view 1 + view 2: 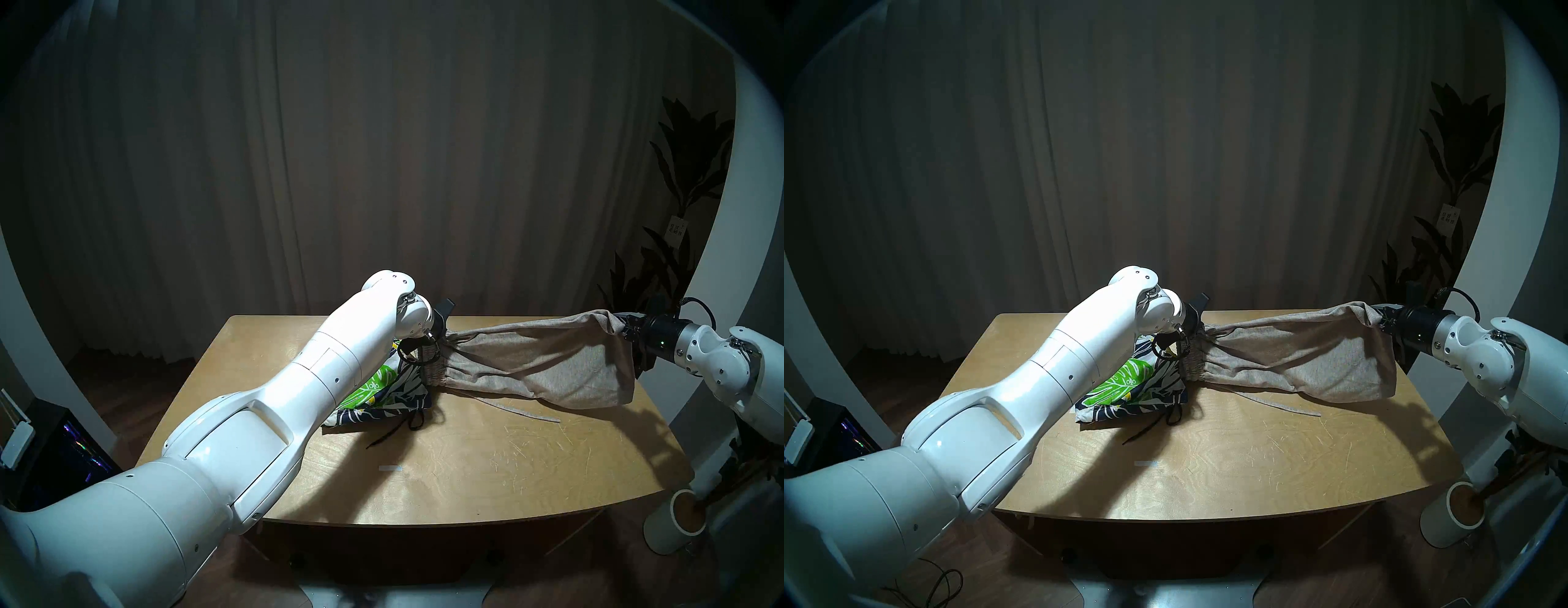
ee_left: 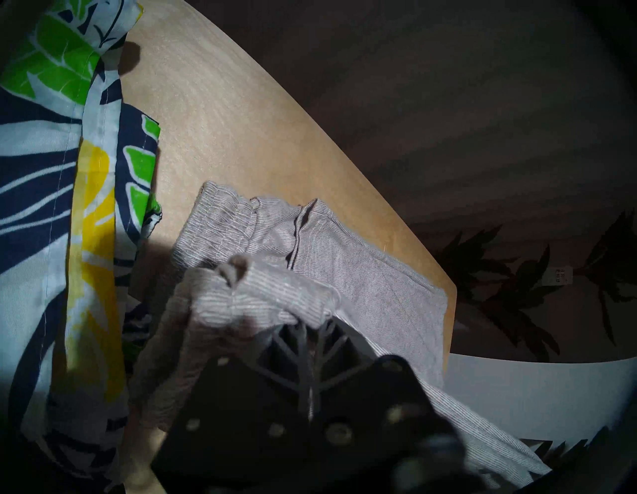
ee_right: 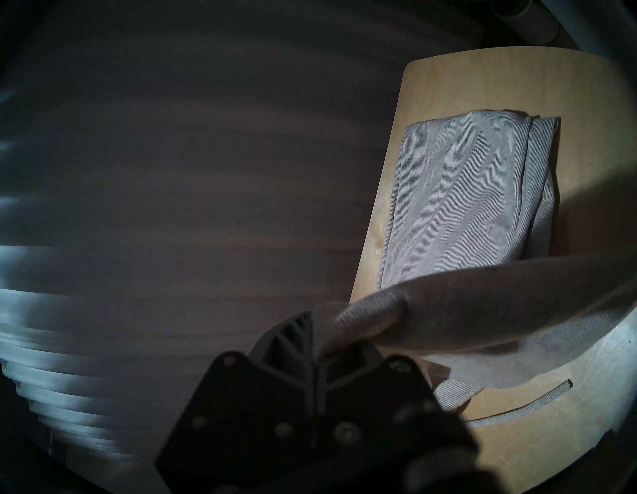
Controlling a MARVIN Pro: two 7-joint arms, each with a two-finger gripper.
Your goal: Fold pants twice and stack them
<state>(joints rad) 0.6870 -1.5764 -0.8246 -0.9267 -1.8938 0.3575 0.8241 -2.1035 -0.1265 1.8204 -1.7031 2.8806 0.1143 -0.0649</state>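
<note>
Head views: grey shorts (image 1: 530, 361) hang stretched above the table (image 1: 488, 467), waistband end pinched shut in the left gripper (image 1: 439, 339) near the far edge's middle, hem end clamped in the right gripper (image 1: 627, 329) past the right edge. Leaf-print shorts (image 1: 382, 390) lie crumpled on the table under the left arm, black drawstring (image 1: 394, 433) trailing toward the near edge. A plant (image 1: 687, 178) stands at far right, a white cup (image 1: 679, 526) off the near right corner. Left wrist: fingers (image 2: 303, 338) closed on bunched grey knit, print just beside. Right wrist: fingers (image 3: 296, 331) closed on a grey fold; grey cord (image 3: 524, 407) lies on wood.
</note>
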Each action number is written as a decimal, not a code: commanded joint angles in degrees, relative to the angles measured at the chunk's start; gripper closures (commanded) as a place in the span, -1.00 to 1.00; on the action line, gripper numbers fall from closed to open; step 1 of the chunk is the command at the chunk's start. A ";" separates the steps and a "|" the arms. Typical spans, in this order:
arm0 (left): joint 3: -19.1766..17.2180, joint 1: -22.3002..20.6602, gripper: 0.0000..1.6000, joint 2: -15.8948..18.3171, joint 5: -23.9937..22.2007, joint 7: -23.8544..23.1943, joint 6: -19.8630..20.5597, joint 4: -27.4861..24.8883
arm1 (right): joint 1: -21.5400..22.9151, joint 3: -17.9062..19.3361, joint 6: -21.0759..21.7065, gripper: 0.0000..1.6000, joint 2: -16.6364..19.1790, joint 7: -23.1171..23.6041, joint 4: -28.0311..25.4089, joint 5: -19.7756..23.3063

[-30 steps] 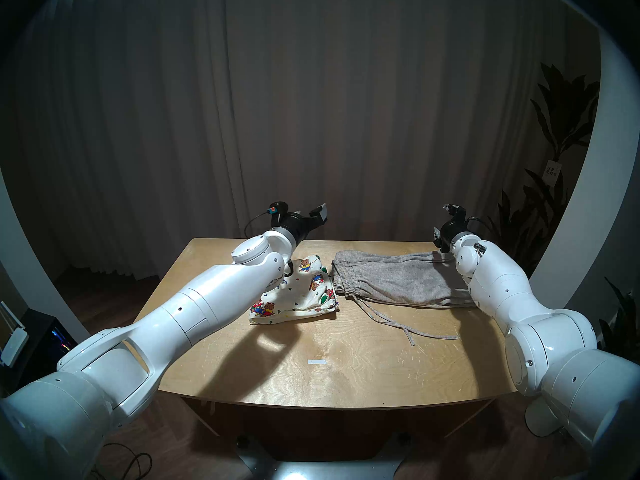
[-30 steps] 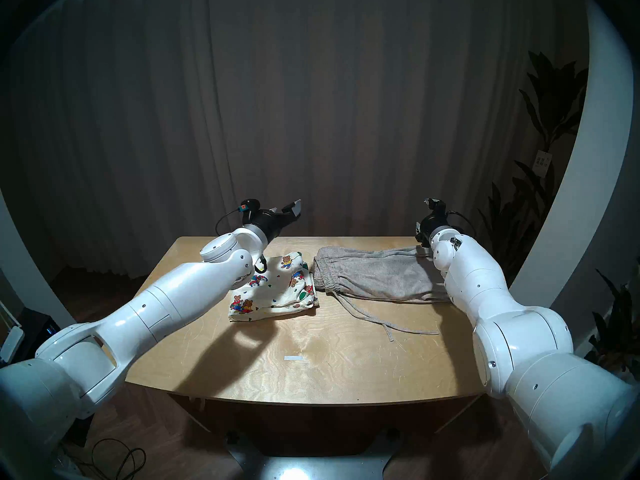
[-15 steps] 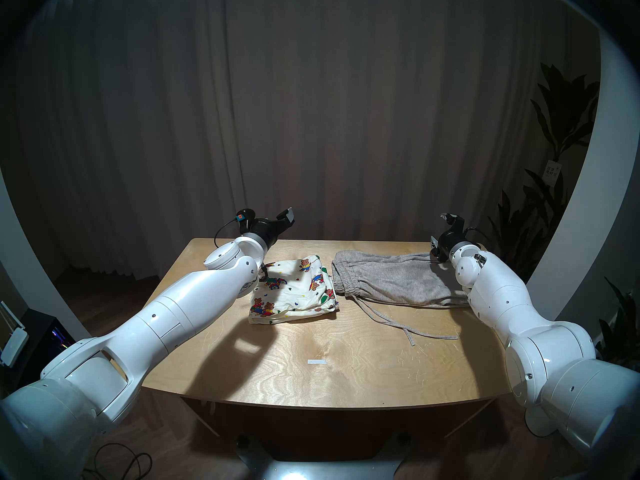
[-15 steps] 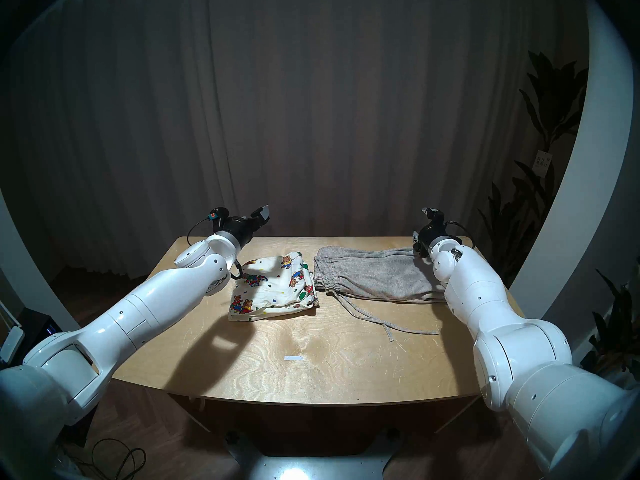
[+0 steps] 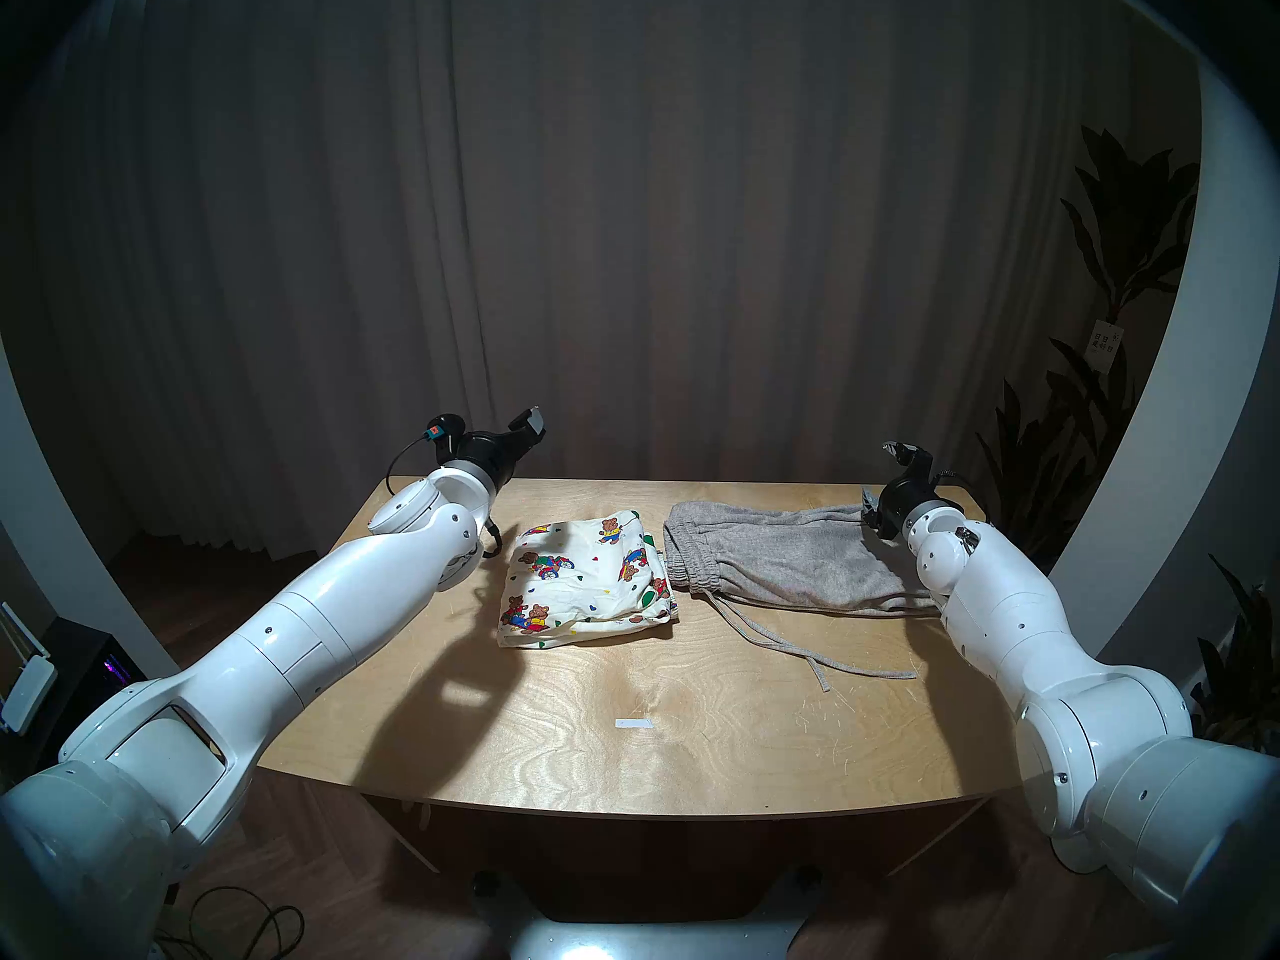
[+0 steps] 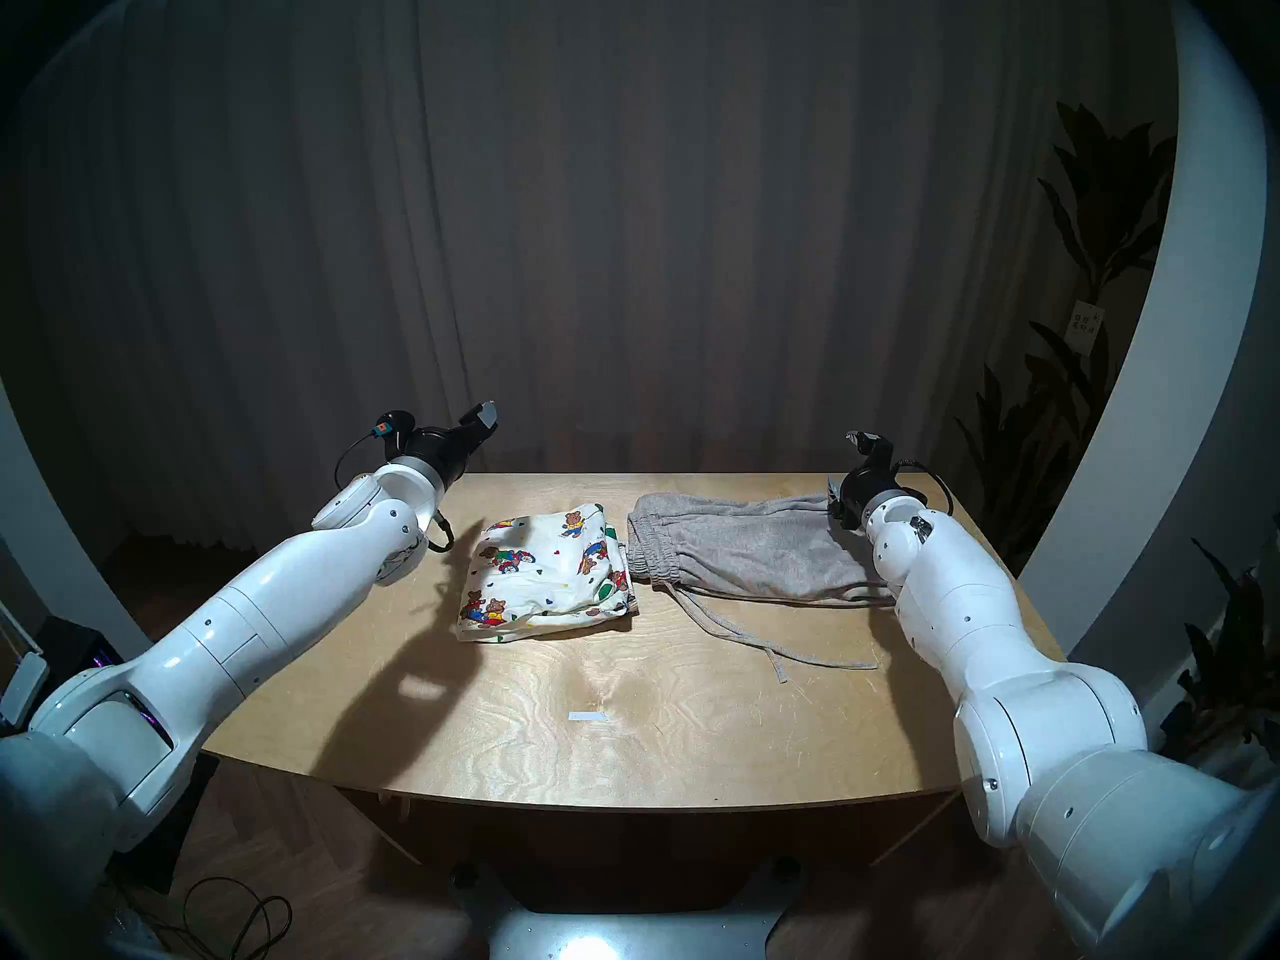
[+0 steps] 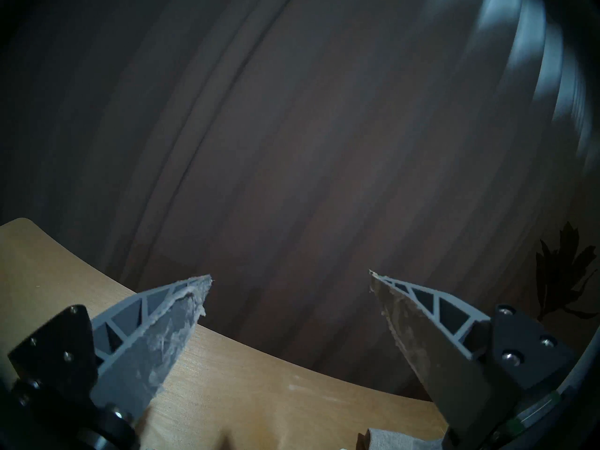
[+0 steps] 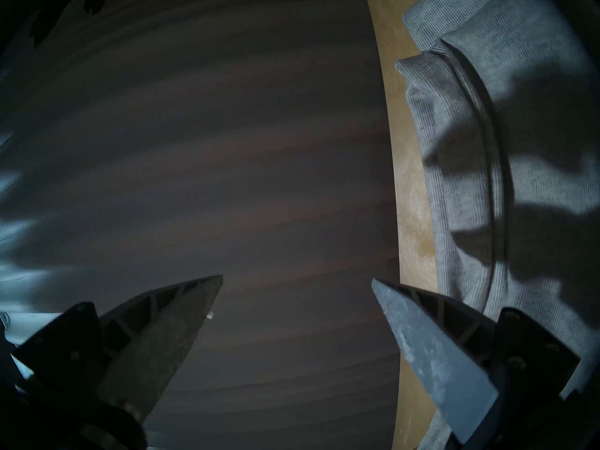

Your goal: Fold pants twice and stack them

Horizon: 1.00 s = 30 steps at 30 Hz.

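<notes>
The cream teddy-bear shorts (image 5: 589, 577) (image 6: 547, 577) lie folded in a compact square at the table's back middle. The heather-grey shorts (image 5: 789, 557) (image 6: 748, 557) lie beside them on the right, folded lengthwise, waistband toward the bear shorts, drawstring (image 5: 796, 654) trailing toward the front. My left gripper (image 5: 528, 426) (image 6: 485, 415) (image 7: 290, 277) is open and empty, raised over the table's back left corner, left of the bear shorts. My right gripper (image 5: 883, 474) (image 6: 843, 461) (image 8: 297, 279) is open and empty, just above the grey shorts' (image 8: 519, 147) far right leg end.
The wooden table (image 5: 623, 764) (image 7: 227, 374) (image 8: 412, 212) has a small white tape mark (image 5: 634, 724) near the front middle. A dark curtain (image 5: 623, 245) hangs close behind. Potted plants (image 5: 1108, 259) stand at the right.
My left arm has swung left and back, off the bear shorts, which now show fully. My right gripper has dropped a little near the grey shorts' leg end. The clothes have not moved.
</notes>
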 commanded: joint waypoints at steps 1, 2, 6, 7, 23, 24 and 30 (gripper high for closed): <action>-1.67 0.26 -1.00 0.47 -1.79 -0.28 -0.72 -2.02 | -1.24 0.70 0.76 -1.00 1.14 0.49 -2.81 0.53; -1.73 0.43 -1.00 0.48 -2.05 -0.29 -0.73 -2.15 | -1.45 0.78 0.84 -1.00 1.25 0.51 -2.97 0.60; -2.11 1.18 -1.00 0.56 -3.48 -0.41 -0.88 -2.77 | -2.61 1.18 1.20 -1.00 1.76 0.54 -3.69 0.92; -2.20 1.32 -1.00 0.57 -3.78 -0.47 -0.94 -2.89 | -2.87 1.25 1.26 -1.00 1.88 0.54 -3.83 0.98; -2.53 5.77 -1.00 2.87 -7.79 -0.65 -1.13 -3.79 | -7.10 2.69 2.77 -1.00 3.46 0.74 -7.67 2.21; -2.60 6.05 -1.00 3.06 -8.01 -0.67 -1.17 -3.80 | -7.35 2.76 2.89 -1.00 3.54 0.75 -7.96 2.28; -3.03 7.54 -1.00 4.56 -9.09 -0.81 -1.41 -3.91 | -9.00 3.26 3.51 -1.00 4.13 0.77 -9.88 2.75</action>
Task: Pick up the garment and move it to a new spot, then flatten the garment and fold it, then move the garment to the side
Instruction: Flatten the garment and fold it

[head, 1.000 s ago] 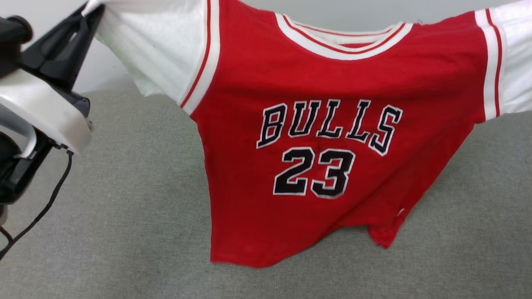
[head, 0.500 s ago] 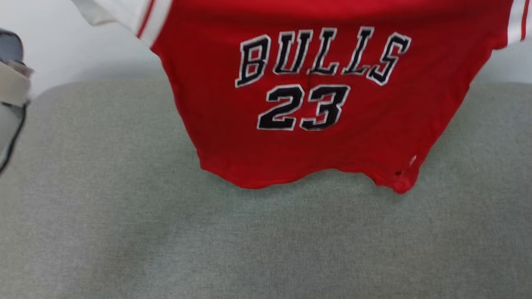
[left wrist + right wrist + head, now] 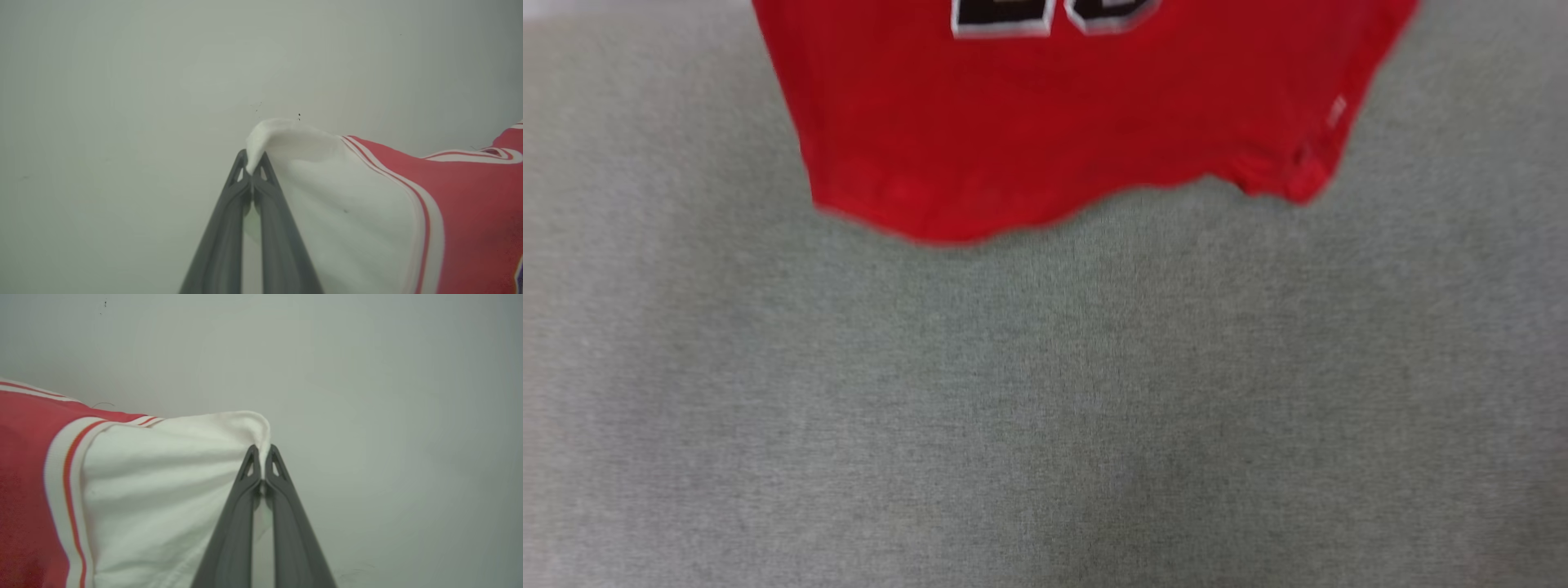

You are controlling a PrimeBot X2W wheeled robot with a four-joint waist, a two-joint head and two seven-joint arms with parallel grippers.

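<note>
Garment [image 3: 1045, 122] hem: head view; sleeve pinches: wrist views.

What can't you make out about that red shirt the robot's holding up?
- Head view: the jersey is cut off by the top edge, and the foot of its black number is unreadable.
- Head view: blur smears the hem, so contact with the grey surface is unclear.
- Wrist views: the left gripper and right gripper hide how much white sleeve they pinch.
</note>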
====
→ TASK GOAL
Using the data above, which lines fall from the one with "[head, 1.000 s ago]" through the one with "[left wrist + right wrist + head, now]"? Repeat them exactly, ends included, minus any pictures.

→ ANSWER
[head, 1.000 s ago] 
[head, 0.500 s ago] 
[left wrist + right wrist + head, now] 

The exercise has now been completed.